*** Begin section ***
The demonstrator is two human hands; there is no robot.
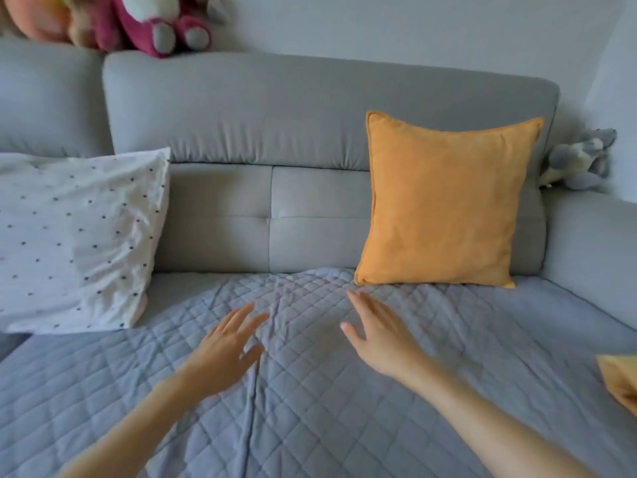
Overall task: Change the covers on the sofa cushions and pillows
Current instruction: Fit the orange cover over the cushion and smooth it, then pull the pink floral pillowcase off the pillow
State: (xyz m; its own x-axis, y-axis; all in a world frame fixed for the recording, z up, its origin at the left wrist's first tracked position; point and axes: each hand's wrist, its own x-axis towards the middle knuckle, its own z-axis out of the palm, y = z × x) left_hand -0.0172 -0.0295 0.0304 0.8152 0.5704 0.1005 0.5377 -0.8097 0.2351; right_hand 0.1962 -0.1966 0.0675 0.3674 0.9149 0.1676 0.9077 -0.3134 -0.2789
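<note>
The grey sofa (pixel 310 108) filled the view, its left end and front cut off by the frame. A quilted blue-grey cover (pixel 310 408) lay over the seat, creased at the middle. The spotted white pillow (pixel 76 243) leaned at the left, its left edge out of view. The orange cushion (pixel 444 205) stood upright against the backrest on the right. Pink plush toys (pixel 113 19) on the backrest top were blurred and cut off; a grey toy (pixel 582 160) sat half hidden behind the sofa's right corner. An orange scrap (pixel 620 381) showed at the right edge, too cropped to identify.

The left hand (pixel 224 350) and right hand (pixel 382 339) were over the cover, fingers straight and slightly spread, holding nothing; whether they touched the quilt could not be told. The right fingertips (pixel 353 294) were just below the cushion's lower left corner, apart from it.
</note>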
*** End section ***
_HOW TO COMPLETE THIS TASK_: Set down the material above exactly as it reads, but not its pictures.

_SOLUTION FOR THIS TASK_:
The demonstrator is two human hands; there is no robot.
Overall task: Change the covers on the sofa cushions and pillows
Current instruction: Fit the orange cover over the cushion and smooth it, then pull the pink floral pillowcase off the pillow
State: (xyz m; its own x-axis, y-axis; all in a world frame fixed for the recording, z up, its origin at the left wrist's first tracked position; point and axes: each hand's wrist, its own x-axis towards the middle knuckle, its own z-axis out of the palm, y = z × x) left_hand -0.0172 -0.0295 0.0304 0.8152 0.5704 0.1005 0.5377 -0.8097 0.2351; right_hand 0.1962 -0.1966 0.0675 0.3674 0.9149 0.1676 0.9077 -0.3134 -0.2789
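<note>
The grey sofa (pixel 310 108) filled the view, its left end and front cut off by the frame. A quilted blue-grey cover (pixel 310 408) lay over the seat, creased at the middle. The spotted white pillow (pixel 76 243) leaned at the left, its left edge out of view. The orange cushion (pixel 444 205) stood upright against the backrest on the right. Pink plush toys (pixel 113 19) on the backrest top were blurred and cut off; a grey toy (pixel 582 160) sat half hidden behind the sofa's right corner. An orange scrap (pixel 620 381) showed at the right edge, too cropped to identify.

The left hand (pixel 224 350) and right hand (pixel 382 339) were over the cover, fingers straight and slightly spread, holding nothing; whether they touched the quilt could not be told. The right fingertips (pixel 353 294) were just below the cushion's lower left corner, apart from it.
</note>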

No more output is needed.